First, the value obtained from date ('ymdh') on the utilization of time is as follows: 2008121112. What is the value of this parameter? In this way, the data is an hour, and a file is not too large, you do not need to determine whether automatic generation is required.
IP address application: because many data operations are performed by one IP address, it is very convenient to put data of the same IP address in one file and process it later. Please refer to the introduction below. Here we take the IP address into three digits as part of the file name.
C. Data Import and Processing
The data of the two operations on the same day will be retained a lot. The next step is not very important. But here I will talk about my thoughts.
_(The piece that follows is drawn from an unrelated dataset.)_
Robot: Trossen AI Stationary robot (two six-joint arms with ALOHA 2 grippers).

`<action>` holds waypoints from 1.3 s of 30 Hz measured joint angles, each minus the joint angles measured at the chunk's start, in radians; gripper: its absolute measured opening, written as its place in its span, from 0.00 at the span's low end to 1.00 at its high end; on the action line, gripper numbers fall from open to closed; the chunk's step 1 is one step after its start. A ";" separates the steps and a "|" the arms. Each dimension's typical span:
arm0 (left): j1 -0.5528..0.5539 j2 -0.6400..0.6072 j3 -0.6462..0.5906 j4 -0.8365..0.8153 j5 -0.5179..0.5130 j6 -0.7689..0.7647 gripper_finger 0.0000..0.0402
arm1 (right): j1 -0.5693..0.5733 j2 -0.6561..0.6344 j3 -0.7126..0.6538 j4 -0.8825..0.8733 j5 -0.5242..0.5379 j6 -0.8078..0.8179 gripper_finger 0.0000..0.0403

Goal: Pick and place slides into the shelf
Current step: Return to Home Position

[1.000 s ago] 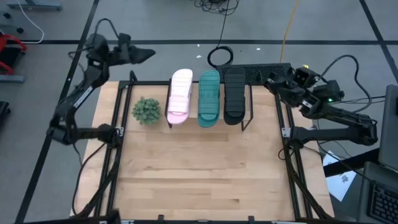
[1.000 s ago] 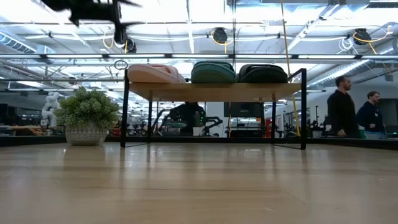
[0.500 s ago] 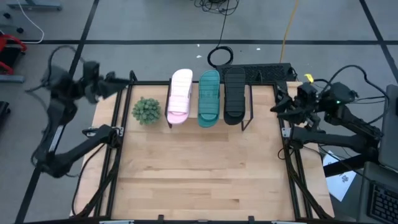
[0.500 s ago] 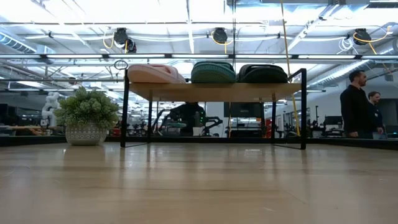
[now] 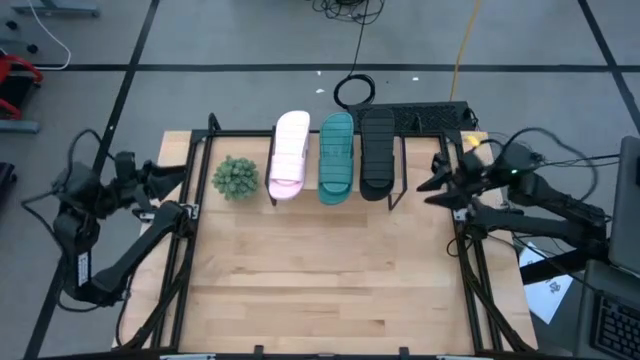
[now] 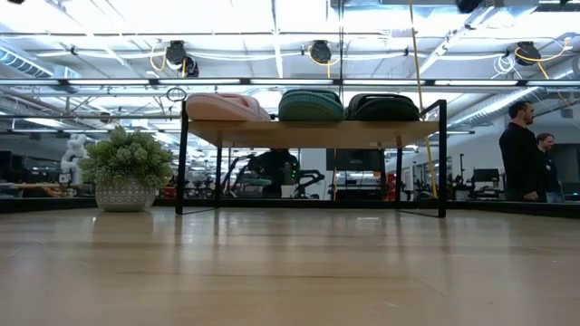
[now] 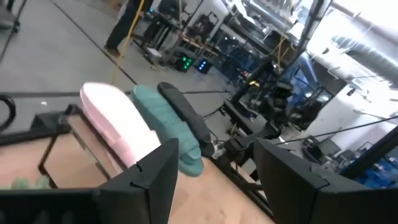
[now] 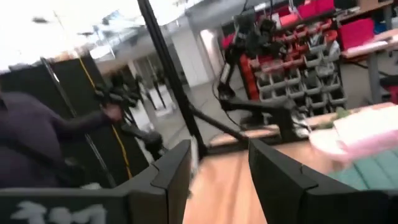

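Resting side by side on top of the shelf (image 6: 313,133): pale pink slide (image 5: 290,155) at one end, teal slide (image 5: 336,157) in the middle, black slide (image 5: 377,152) at the other end. All three laid lengthwise across the plank, close together; cannot tell whether touching.

Standing on the tabletop just beside the shelf's pink end: small potted plant (image 5: 235,177).

Position of left gripper (image 5: 168,180): out beyond the shelf's pink end, past the plant, well apart from the shelf. Fingers (image 7: 155,180) spread wide, nothing held between them.

Position of right gripper (image 5: 432,185): just beyond the shelf's black end, pointed toward it, not touching. Fingers (image 8: 171,174) parted, nothing held.

Visible in the room beyond the shelf's black end: two people (image 6: 521,149), standing.
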 joint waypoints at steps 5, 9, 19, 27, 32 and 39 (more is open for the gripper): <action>0.016 -0.110 -0.144 0.006 0.028 -0.033 0.52 | -0.004 -0.048 -0.087 0.109 0.029 -0.077 0.38; 0.052 -0.187 -0.230 0.057 0.052 -0.037 0.52 | -0.013 -0.133 -0.120 0.127 0.027 -0.075 0.38; 0.158 -0.187 -0.292 0.007 0.102 0.122 0.52 | -0.013 -0.272 -0.259 0.140 0.035 -0.089 0.38; 0.255 -0.188 -0.331 0.061 0.179 0.238 0.52 | -0.013 -0.272 -0.378 0.271 0.027 -0.168 0.38; 0.261 -0.188 -0.316 0.080 0.305 0.177 0.52 | -0.011 -0.271 -0.381 0.259 -0.053 -0.162 0.38; 0.361 -0.189 -0.224 -0.198 0.426 0.404 0.52 | 0.046 -0.273 -0.414 0.289 -0.073 -0.168 0.38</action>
Warehouse receiving pre-processing:
As mentioned above, three identical IP addresses are put into one file for processing before they are put into the database. First, you can use the most stupid method to split the data into N pieces of data. Deleting duplicate data.
If an IP address browses multiple pages, PV can be calculated here, And the accessed page is processed to form new data.
Import method:
Here we will introduce the data import method.
1 |
$sql=”LOAD DATA INFILE ’”.$file.”‘ INTO TABLE `test` FIELDS TERMINATED BY ’,‘ LINES TERMINATED BY ’rn’(`time` , `md5`)”; |
This statement can be said to be very fast when importing hundreds of thousands of data. I have not introduced the usage here. You can refer to the Manual if you do not understand it, therefore, the solution to the bottleneck of the database does not have to add equipment or change the database. You only need to change your mind to solve many problems.